Editoriali

Fermare l’attacco contro Rafah

In questo momento niente sembra avere un’evoluzione positiva: né la situazione sul terreno né il negoziato per un cessate il fuoco né la ricerca di un consenso internazionale che ponga fine all’inumana punizione militare imposta da Israele a Gaza da sei mesi né la trattativa per la liberazione degli ostaggi. L’annuncio dell’ingresso dell’esercito israeliano a Rafah, lo stallo nelle trattative tra Israele e Hamas e il veto imposto dagli Stati Uniti al riconoscimento della Palestina come membro a pieno titolo delle Nazioni Unite sono dimostrazioni del fatto che l’offensiva nella Striscia, dopo aver causato più di 34mila vittime, è ancora lontana dal finire.

Rafah, che si trova nel sud, vicino alla frontiera con l’Egitto, è l’unica città in cui l’esercito israeliano non è ancora entrato, anche se l’ha bombardata e ha fatto varie incursioni. Lì sono ammassati 1,4 milioni di persone, su 2,2 milioni di abitanti della Striscia. In gran parte sono rifugiati venuti dal nord, non hanno più una casa e devono affrontare la fame, la mancanza d’acqua e di medicine. Il primo ministro israeliano Benjamin Netanyahu ritiene che la conquista di Rafah sia una tappa fondamentale della sua strategia per sconfiggere Hamas, ma nessuno può ignorare le dimensioni della tragedia che potrebbe causare. Netanyahu ha ricevuto vari avvertimenti contro l’operazione, anche dagli Stati Uniti, il suo principale alleato. Tuttavia i preparativi militari sono una prova inquietante della sua determinazione. Nella guerra di Gaza Netanyahu ha dimostrato tutto il suo disprezzo per la moderazione, per il dolore inflitto ai civili palestinesi e per le migliaia di israeliani che chiedono un cessate il fuoco in modo da ottenere la liberazione degli ostaggi ancora nelle mani di Hamas.

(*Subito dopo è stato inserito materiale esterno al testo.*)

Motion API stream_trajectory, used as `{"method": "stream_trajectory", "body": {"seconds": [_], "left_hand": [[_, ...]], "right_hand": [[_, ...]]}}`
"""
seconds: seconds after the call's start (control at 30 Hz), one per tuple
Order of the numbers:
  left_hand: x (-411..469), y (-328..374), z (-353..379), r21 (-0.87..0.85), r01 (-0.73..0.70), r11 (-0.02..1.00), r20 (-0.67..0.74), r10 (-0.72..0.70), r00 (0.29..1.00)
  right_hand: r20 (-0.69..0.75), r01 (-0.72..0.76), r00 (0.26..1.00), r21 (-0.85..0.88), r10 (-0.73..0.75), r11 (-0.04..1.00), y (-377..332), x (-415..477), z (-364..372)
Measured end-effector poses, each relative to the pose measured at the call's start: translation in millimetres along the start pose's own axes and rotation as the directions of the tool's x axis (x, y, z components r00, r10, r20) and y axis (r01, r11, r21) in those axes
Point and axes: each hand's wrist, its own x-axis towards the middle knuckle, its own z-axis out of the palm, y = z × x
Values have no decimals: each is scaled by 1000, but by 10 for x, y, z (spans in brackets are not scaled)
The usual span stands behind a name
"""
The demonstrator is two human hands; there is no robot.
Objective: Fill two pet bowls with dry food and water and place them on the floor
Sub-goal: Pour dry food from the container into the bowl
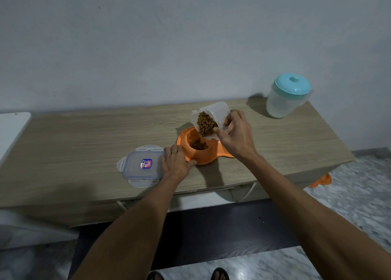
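We see the orange pet bowl point(182, 141) standing on the wooden table point(84, 142), right of its middle and near the front edge. In its round well lies a small heap of brown dry food point(198, 145), covering the bottom but well short of the rim. Directly above the bowl's far side a clear plastic container point(220, 110) is tipped steeply, mouth down toward the well. A mass of kibble point(206, 123) has slid to the lower edge of its opening. Our right hand point(234, 136) grips this container from the side, thumb on the near wall and fingers wrapped behind it.

Our left hand point(175, 163) lies flat on the table with fingers straight, its thumb touching the bowl's near left rim. Its fingers overlap the right edge of the container's lid point(139, 165). That lid lies flat just left of the bowl, clear, with four clip flaps and a small label.

Well apart, at the table's far right corner, stands a translucent jug point(279, 106) with a teal lid on; we cannot tell what it holds. A second orange bowl point(321, 181) peeks out on the floor point(359, 195) beyond the table's right end, its contents hidden.
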Motion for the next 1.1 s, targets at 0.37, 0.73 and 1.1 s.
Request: {"method": "stream_trajectory", "body": {"seconds": [0.37,0.73,1.1], "left_hand": [[-7,13,-19,-3,7,1000,4,-7,1000],[6,11,-14,-4,11,1000,3,-11,1000],[-8,3,-6,12,-1,1000,-7,1,1000]], "right_hand": [[-23,45,999,-4,-45,999,21,-10,7],[-9,85,996,-26,-85,996,0,-16,0],[-51,-139,988,107,145,984,40,3,-28]]}}
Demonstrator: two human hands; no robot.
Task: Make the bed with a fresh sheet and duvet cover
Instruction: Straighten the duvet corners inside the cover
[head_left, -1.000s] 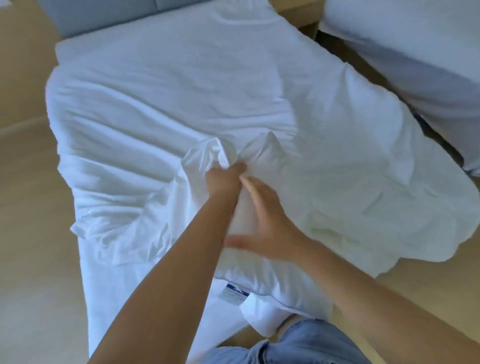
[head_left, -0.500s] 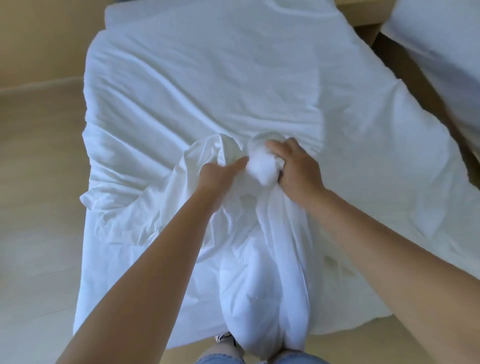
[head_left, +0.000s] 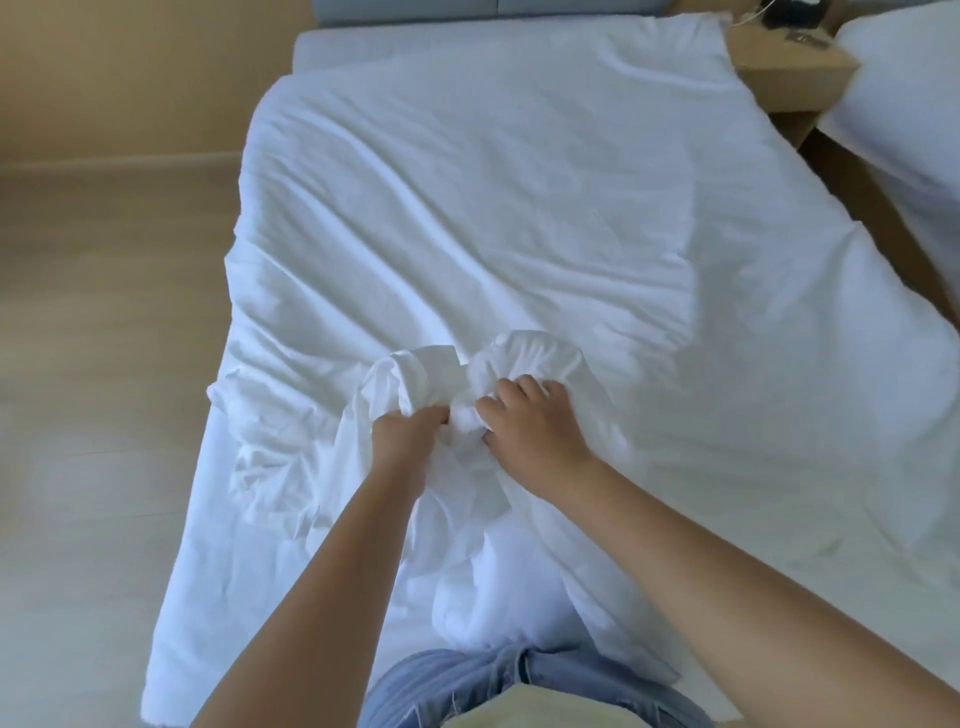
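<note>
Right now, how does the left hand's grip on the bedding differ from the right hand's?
The left hand grips a thin, flat fold of cloth, its fingers mostly hidden; the right hand grips a thicker, puffy bunch, its curled fingers in plain view. Both hold the white bedding, close together.

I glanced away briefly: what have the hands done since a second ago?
The right hand, then flat and open, slid forward and gripped the bunched duvet cover beside the left hand. The left hand kept its grip; the cover stays spread on the bed.
</note>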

L’Unione europea ha inasprito i toni con Israele, spingendo per una tregua immediata e approvando le prime sanzioni contro i coloni ebrei della Cisgiordania che hanno commesso “gravi violazioni dei diritti umani nei confronti dei palestinesi”. Ma il veto statunitense al Consiglio di sicurezza complica le condizioni diplomatiche necessarie per negoziare la fine del conflitto. Washington si giustifica sostenendo di preferire un accordo preliminare tra israeliani e palestinesi, ma questa posizione non fa che dare ossigeno alla strategia distruttiva di Netanyahu. La situazione a Gaza è insostenibile. La comunità internazionale ha la responsabilità di mettere pressione perché, almeno, si cominci a mostrare un po’ di umanità. ◆ as

Serve un accordo sulla plastica

I principali problemi ambientali hanno in comune il fatto che le loro conseguenze diventano evidenti quando ormai ci siamo abituati alle loro cause. Se consumare combustibili fossili non ci semplificasse l’esistenza, non avremmo nessun problema climatico. Se l’agricoltura e l’allevamento intensivi non producessero da mangiare a basso costo, la biodiversità sarebbe meno minacciata. E se gli imballaggi non fossero così comodi, non saremmo sommersi dalla plastica. Il rovescio della medaglia emerge in seguito. Ben venga allora il nuovo ciclo di negoziati avviato il 23 aprile a Ottawa, in Canada, per arrivare a un trattato globale sulla plastica.

Negli ultimi trent’anni i rifiuti di plastica sono quadruplicati e spesso finiscono in mare, dove si decompongono in microplastiche e rientrano nella catena alimentare attraverso i pesci. Perfino se la produzione di questi rifiuti si fermasse oggi, la plastica in circolazione continuerebbe ad avere un impatto per decenni e, secondo tutte le previsioni, la sua quantità è destinata ad aumentare, a meno che i paesi non riescano ad accordarsi in tempi brevi su una linea d’azione comune.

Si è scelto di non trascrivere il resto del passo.